Die Deutsche Weinstraße

Mandelblüte in der Südpfalz

Der Startschuss für unsere „Tour de Rosa“ fällt in Edenkoben, einem kleinen schnuckligen Dorf, in dem schon seit über 1200 Jahren Wein angebaut wird. Die Rebstöcke erstrecken sich über eine Fläche von stolzen 510 Hektar. Somit gilt diese Ortschaft als eine der größten Weinbaugemeinden Deutschlands.

EINE FARBSINFONIE INWEISS UND ROSA

Der nahe gelegene „Mandelpfad“ leuchtet schon vom Ortsrand aus zartrosa. Und auch der Geruch nach frisch gewaschener Wäsche sowie die unglaubliche Farbsinfonie aus weiß und rosa blühenden Mandelbäumchen betört im Nu die Sinne. Radfahrer bleiben stehen, stecken ihre Nasen in die Baumwipfel und schnuppern intensiv an den Blüten. Wanderer stolpern wie benommen mit einem Dauergrinsen von Baum zu Baum und schießen unzählige Selfies. Garantiert ist die Südpfalz eine der meistgepostesten Regionen Deutschlands – vor allem in dieser Jahreszeit, mitten im März, während in den meisten Alpentälern noch fleißig Schnee geschippt wird und einem im hohen Norden immer noch eine steife kalte Brise um die Nase pfeift. Doch hier im mediterranen Klima der Südpfalz strahlt die Sonne vom Himmel und vertreibt die Entbehrungen, die der Winter uns vor allem dieses Mal abverlangt hat. Die Sinne und die Lebenslust werden wieder neu belebt und man kann nach Herzenslust entweder zu Fuß oder mit dem Bike auf der 77 Kilometer langen Wanderroute die Natur in vollen Zügen genießen.

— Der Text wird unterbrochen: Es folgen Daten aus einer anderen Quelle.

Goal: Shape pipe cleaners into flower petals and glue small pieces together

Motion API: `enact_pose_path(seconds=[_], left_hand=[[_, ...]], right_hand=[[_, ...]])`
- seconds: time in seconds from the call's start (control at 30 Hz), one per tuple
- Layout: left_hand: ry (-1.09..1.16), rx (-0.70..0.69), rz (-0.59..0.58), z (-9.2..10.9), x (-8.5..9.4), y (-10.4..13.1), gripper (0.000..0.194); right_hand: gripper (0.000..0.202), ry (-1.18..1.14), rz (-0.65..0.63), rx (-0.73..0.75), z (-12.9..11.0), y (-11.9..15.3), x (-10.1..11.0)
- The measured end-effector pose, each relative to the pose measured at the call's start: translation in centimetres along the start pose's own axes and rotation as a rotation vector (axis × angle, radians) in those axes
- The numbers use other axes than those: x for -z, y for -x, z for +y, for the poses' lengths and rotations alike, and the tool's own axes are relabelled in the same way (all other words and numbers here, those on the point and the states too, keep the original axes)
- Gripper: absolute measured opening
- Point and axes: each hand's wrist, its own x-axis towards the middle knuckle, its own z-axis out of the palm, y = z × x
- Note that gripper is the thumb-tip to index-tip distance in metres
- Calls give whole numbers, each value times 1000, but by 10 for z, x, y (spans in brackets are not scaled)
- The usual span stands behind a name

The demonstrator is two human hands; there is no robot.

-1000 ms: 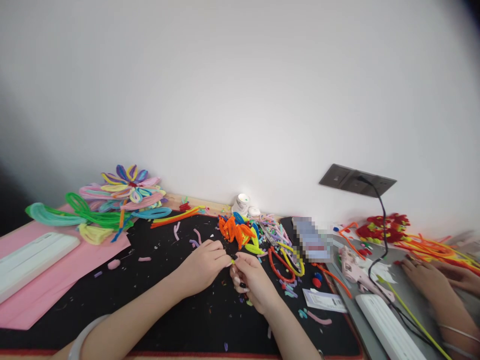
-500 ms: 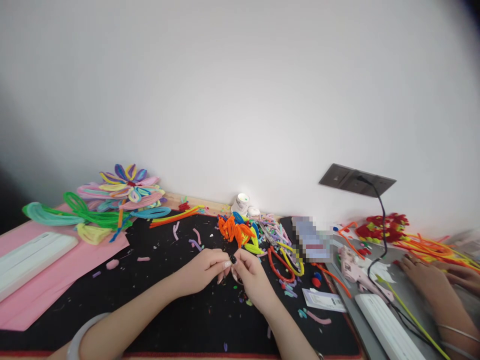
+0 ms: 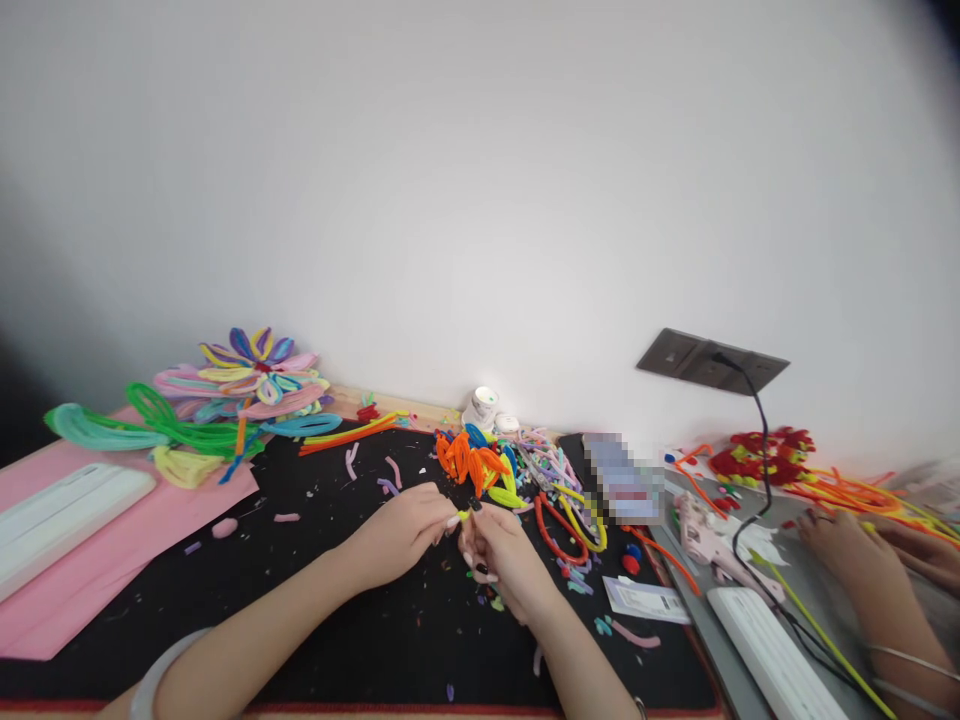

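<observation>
Both hands meet over the black mat (image 3: 360, 640), fingertips almost touching. Between them shows a small yellow piece (image 3: 463, 515). My right hand (image 3: 499, 550) pinches it between thumb and forefinger, the other fingers curled. The fingertips of my left hand (image 3: 405, 530) are pressed together at the piece's left side. Just beyond the hands lie orange pipe-cleaner loops (image 3: 469, 460) and yellow-green loops (image 3: 508, 492). A red loop (image 3: 559, 535) rests to the right of my right hand.
A pipe-cleaner flower (image 3: 261, 368) and pink sheet (image 3: 112, 570) are at left. A small cup (image 3: 484, 400) stands by the wall. At right are a phone (image 3: 622, 480), pink glue gun (image 3: 705, 535), black cable (image 3: 765, 440), white case (image 3: 772, 640) and another person's hands (image 3: 847, 550).
A yellow piece now shows between my fingertips. My left hand has shifted slightly up and left, and my right hand has turned so that its curled fingers show more.
</observation>
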Motion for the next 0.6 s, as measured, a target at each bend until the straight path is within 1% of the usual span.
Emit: enact_pose_path(seconds=[0.1,0.2,0.3,0.4,0.47,0.6], left_hand=[[-317,-169,69,-5,-3,2,41],[-488,-272,97,-9,-7,3,36],[-547,-321,104,-9,-9,3,32],[-574,-327,87,-8,-11,3,32],[-578,-325,78,-8,-12,3,32],[-552,-313,88,-8,-13,2,32]], right_hand=[[45,-154,1,-128,-3,2,-3],[40,-234,8,-207,-7,4,-6],[34,-252,-7,-300,-9,4,-6],[32,-237,-19,-357,-10,2,-3],[31,-224,-9,-345,-10,2,-2],[26,-196,34,-251,-8,4,-6]])
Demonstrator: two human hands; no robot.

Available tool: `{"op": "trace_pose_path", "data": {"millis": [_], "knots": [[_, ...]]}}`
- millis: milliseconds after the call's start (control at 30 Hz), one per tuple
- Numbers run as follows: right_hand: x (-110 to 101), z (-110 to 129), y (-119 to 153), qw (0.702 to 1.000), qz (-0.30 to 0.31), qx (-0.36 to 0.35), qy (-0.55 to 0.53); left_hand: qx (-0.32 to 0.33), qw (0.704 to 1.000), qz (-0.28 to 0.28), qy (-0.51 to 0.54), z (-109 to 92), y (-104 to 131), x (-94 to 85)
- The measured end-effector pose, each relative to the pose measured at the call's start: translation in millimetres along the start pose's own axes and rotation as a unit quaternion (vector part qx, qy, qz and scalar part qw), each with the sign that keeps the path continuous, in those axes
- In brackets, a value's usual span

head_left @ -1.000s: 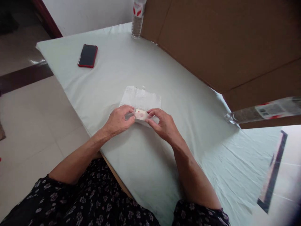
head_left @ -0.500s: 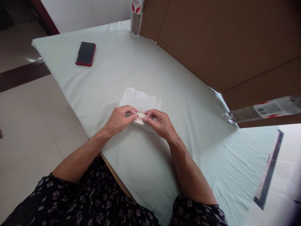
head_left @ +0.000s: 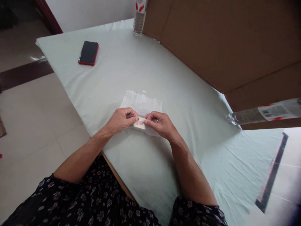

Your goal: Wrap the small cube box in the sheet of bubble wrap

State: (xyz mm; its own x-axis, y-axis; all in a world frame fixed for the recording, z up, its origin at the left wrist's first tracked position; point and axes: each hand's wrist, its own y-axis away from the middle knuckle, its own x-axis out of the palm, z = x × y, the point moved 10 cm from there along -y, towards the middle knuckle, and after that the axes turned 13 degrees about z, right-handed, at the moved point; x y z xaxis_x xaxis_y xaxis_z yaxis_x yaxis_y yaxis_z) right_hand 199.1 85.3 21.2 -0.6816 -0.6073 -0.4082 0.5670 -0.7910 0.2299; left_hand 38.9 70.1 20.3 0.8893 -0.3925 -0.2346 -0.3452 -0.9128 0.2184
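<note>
A small white block-like piece with pink marks [head_left: 140, 123] lies between my hands at the middle of the table. My left hand [head_left: 122, 120] is closed in a pinch at its left edge. From the other side, the thumb and fingers of my right hand [head_left: 160, 123] pinch its right edge. Beneath and behind the piece spreads a crinkled, translucent white wrapping sheet [head_left: 141, 102]. Some of that sheet shows below my right fingers too. My fingertips hide the ends of the piece, so whether they also grip the sheet cannot be made out.
A phone in a red case [head_left: 88, 53] lies at the far left of the pale green cloth [head_left: 113, 62]. A large brown cardboard panel [head_left: 211, 37] stands at the right. One plastic bottle [head_left: 139, 20] is at its far end, another bottle [head_left: 263, 113] at its near end.
The camera view has shifted slightly, moving everything a little to the right. More of the pink-marked face shows between my thumbs. Both hands keep their pinch.
</note>
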Motion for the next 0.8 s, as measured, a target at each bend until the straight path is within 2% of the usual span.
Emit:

EINE STIPPVISITE INS SCHLOSSVILLA LUDWIGSHÖHE

Die Vorbereitungen für die ersten Weinfeste Deutschlands in Gimmeldingen und Edenkoben sind bereits in vollem Gang. Die alten Weinpressen und Fuhrwerke entlang der Edenkobener Mandelmeile werden mit viel Liebe zum Detail festlich geschmückt und die Liebeslauben auf dem Weinlehrpfad herausgeputzt. Bierbänke und Tische werden aufgestellt und Schenken eingerichtet. Doch bevor der erste Wein getrunken wird, haben wir uns einen Abstecher ins nahe gelegene Schloss Villa Ludwigshöhe vorgenommen. König Ludwig I. ließ dieses prächtige Schloss im Jahr 1846 hoch oben im Stil einer italienischen Sommerresidenz mit Blick über die Weinfelder errichten. Wie kam damals eigentlich ein Bayer in die Pfalz? Nun, die Wittelsbacher hatten im Jahr 1214 die Pfalzgrafschaft als Reichslehen zugeschrieben bekommen. Und weil der Schöngeist und stete Schwerenöter Ludwig I. eine große Schwäche für die Antike hatte, mutet das vierflügelige Gebäude wie eine römische Portikus-Villa an. Auch das kostbare Interieur ist eine Augenweide. Der Bayernkönig ließ zahlreiche Edelkastanien rings um seine Sommerresidenz anpflanzen. „Die Kastanie ist des südlichen Klimas bester Zeuge“, wird er gerne zitiert. Schon die Römer nutzten die Esskastanien als Nahrungsmittel für Mensch und Vieh und das Kastanienholz für den Weinbau. Seitdem gedeihen die „Keschde“, wie die Pfälzer in ihrer klangvollsingenden Mundart sagen, ganz hervorragend in der Südpfalz und prägen die Vegetation zwischen dem Pfälzerwald und der Deutschen Weinstraße. Viele Bäume sind bis zu 700 Jahre alt. Die Esskastanie ist seit Langem fest verwurzelt in der Pfälzer Kultur und Lebensart und glänzt als leckerer Bestandteil der Pfälzer Küche.